Task to carry out:
Exactly as written, set down every entry once more.

*** Block opens ***

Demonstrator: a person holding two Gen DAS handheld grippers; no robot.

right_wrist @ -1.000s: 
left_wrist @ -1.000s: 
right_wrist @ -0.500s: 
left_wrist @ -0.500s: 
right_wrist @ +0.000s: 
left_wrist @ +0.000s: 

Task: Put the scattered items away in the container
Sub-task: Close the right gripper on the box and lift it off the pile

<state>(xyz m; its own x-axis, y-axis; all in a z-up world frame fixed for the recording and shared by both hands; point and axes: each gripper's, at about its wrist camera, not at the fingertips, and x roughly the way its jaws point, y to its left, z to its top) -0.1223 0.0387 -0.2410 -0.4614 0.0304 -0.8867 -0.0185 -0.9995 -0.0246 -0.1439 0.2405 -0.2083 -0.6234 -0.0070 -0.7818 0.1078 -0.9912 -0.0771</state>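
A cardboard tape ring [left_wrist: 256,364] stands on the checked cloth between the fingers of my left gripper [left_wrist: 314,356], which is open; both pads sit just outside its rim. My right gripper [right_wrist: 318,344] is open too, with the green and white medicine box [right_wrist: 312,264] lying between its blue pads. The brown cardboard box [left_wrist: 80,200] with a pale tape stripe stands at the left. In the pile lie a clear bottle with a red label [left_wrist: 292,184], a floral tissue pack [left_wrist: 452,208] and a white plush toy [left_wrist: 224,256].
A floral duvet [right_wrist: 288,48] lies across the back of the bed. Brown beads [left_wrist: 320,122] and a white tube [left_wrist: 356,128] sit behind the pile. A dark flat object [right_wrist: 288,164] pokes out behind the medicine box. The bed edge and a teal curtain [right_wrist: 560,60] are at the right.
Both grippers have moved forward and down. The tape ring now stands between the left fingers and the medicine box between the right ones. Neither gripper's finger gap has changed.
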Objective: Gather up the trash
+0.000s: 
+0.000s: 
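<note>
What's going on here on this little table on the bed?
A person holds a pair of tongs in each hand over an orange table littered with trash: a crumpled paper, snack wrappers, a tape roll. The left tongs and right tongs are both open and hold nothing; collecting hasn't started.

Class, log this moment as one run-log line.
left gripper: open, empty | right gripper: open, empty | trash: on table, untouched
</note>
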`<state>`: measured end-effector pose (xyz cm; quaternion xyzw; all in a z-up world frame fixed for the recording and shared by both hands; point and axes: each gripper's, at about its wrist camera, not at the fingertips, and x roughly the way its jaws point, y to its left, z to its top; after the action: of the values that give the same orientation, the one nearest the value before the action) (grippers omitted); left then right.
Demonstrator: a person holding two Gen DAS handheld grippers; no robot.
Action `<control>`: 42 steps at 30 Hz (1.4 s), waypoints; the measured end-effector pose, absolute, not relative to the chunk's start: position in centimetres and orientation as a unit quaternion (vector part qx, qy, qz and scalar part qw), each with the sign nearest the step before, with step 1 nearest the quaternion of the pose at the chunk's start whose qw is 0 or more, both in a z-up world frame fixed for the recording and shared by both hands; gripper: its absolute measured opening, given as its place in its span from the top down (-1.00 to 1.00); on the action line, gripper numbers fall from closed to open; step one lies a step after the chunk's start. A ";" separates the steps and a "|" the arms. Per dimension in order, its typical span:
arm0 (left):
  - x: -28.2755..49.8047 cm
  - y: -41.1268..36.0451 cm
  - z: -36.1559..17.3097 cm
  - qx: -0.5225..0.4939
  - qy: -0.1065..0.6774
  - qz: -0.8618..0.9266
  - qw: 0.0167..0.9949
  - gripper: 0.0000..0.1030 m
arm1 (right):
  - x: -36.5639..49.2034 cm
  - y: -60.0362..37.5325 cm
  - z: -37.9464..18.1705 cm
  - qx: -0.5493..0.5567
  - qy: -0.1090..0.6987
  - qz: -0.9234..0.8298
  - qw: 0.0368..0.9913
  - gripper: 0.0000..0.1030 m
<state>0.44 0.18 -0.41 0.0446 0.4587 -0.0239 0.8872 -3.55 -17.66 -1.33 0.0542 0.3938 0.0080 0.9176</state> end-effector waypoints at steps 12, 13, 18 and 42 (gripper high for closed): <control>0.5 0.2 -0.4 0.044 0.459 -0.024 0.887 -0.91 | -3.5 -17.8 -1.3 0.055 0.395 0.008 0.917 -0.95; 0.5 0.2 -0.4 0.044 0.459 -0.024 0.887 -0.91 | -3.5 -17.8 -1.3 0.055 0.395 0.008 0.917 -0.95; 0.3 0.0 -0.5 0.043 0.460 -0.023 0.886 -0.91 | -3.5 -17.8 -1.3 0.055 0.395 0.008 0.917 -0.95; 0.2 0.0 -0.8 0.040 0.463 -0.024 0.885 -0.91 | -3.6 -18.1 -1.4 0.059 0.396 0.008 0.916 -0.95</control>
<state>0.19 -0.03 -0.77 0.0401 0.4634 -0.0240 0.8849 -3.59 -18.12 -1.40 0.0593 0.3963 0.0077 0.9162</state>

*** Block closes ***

Solution to this exercise:
Demonstrator: a person holding two Gen DAS handheld grippers; no robot.

right_wrist @ -1.000s: 
left_wrist @ -1.000s: 
right_wrist @ -0.500s: 
left_wrist @ -0.500s: 
right_wrist @ +0.000s: 
left_wrist @ +0.000s: 

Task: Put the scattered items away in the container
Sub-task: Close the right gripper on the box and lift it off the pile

<state>(xyz m; its own x-axis, y-axis; all in a z-up world frame fixed for the recording and shared by both hands; point and axes: each gripper's, at about its wrist camera, not at the fingertips, and x roughly the way its jaws point, y to its left, z to its top) -0.1223 0.0387 -0.2410 -0.4614 0.0304 -0.8867 -0.0185 -0.9995 -0.0246 -0.1439 0.2405 -0.2083 -0.6234 -0.0070 -0.7818 0.1078 -0.9912 -0.0771</state>
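A cardboard tape ring [left_wrist: 256,364] stands on the checked cloth between the fingers of my left gripper [left_wrist: 314,356], which is open; both pads sit just outside its rim. My right gripper [right_wrist: 318,344] is open too, with the green and white medicine box [right_wrist: 312,264] lying between its blue pads. The brown cardboard box [left_wrist: 80,200] with a pale tape stripe stands at the left. In the pile lie a clear bottle with a red label [left_wrist: 292,184], a floral tissue pack [left_wrist: 452,208] and a white plush toy [left_wrist: 224,256].
A floral duvet [right_wrist: 288,48] lies across the back of the bed. Brown beads [left_wrist: 320,122] and a white tube [left_wrist: 356,128] sit behind the pile. A dark flat object [right_wrist: 288,164] pokes out behind the medicine box. The bed edge and a teal curtain [right_wrist: 560,60] are at the right.
Both grippers have moved forward and down. The tape ring now stands between the left fingers and the medicine box between the right ones. Neither gripper's finger gap has changed.
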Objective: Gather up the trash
+0.000s: 
+0.000s: 
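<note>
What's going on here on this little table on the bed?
A person holds a pair of tongs in each hand over an orange table littered with trash: a crumpled paper, snack wrappers, a tape roll. The left tongs and right tongs are both open and hold nothing; collecting hasn't started.

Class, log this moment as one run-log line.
left gripper: open, empty | right gripper: open, empty | trash: on table, untouched
</note>
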`<state>`: measured end-effector pose (xyz cm; quaternion xyzw; all in a z-up world frame fixed for the recording and shared by both hands; point and axes: each gripper's, at about its wrist camera, not at the fingertips, and x roughly the way its jaws point, y to its left, z to its top; after the action: of the values that give the same orientation, the one nearest the value before the action) (grippers omitted); left then right.
Demonstrator: a person holding two Gen DAS handheld grippers; no robot.
Action `<control>`: 42 steps at 30 Hz (1.4 s), waypoints; the measured end-effector pose, absolute, not relative to the chunk's start: position in centimetres and orientation as a unit quaternion (vector part qx, qy, qz and scalar part qw), each with the sign nearest the step before, with step 1 nearest the quaternion of the pose at the chunk's start whose qw is 0 or more, both in a z-up world frame fixed for the recording and shared by both hands; gripper: its absolute measured opening, given as its place in its span from the top down (-1.00 to 1.00); on the action line, gripper numbers fall from closed to open; step one lies a step after the chunk's start. A ";" separates the steps and a "|" the arms. Per dimension in order, its typical span:
arm0 (left):
  - x: -28.2755..49.8047 cm
  - y: -41.1268..36.0451 cm
  - z: -36.1559..17.3097 cm
  - qx: -0.5225..0.4939
  - qy: -0.1065..0.6774
  - qz: -0.8618..0.9266
  - qw: 0.0167..0.9949
  - gripper: 0.0000..0.1030 m
arm1 (right):
  - x: -36.5639..49.2034 cm
  - y: -60.0362..37.5325 cm
  - z: -37.9464..18.1705 cm
  - qx: -0.5493..0.5567
  - qy: -0.1090..0.6987
  - qz: -0.9234..0.8298
  - qw: 0.0368..0.9913
  - gripper: 0.0000..0.1030 m
<state>0.44 0.18 -0.41 0.0446 0.4587 -0.0239 0.8872 -3.55 -17.66 -1.33 0.0542 0.3938 0.0080 0.9176</state> end-effector waypoints at steps 12, 13, 18 and 42 (gripper high for closed): <control>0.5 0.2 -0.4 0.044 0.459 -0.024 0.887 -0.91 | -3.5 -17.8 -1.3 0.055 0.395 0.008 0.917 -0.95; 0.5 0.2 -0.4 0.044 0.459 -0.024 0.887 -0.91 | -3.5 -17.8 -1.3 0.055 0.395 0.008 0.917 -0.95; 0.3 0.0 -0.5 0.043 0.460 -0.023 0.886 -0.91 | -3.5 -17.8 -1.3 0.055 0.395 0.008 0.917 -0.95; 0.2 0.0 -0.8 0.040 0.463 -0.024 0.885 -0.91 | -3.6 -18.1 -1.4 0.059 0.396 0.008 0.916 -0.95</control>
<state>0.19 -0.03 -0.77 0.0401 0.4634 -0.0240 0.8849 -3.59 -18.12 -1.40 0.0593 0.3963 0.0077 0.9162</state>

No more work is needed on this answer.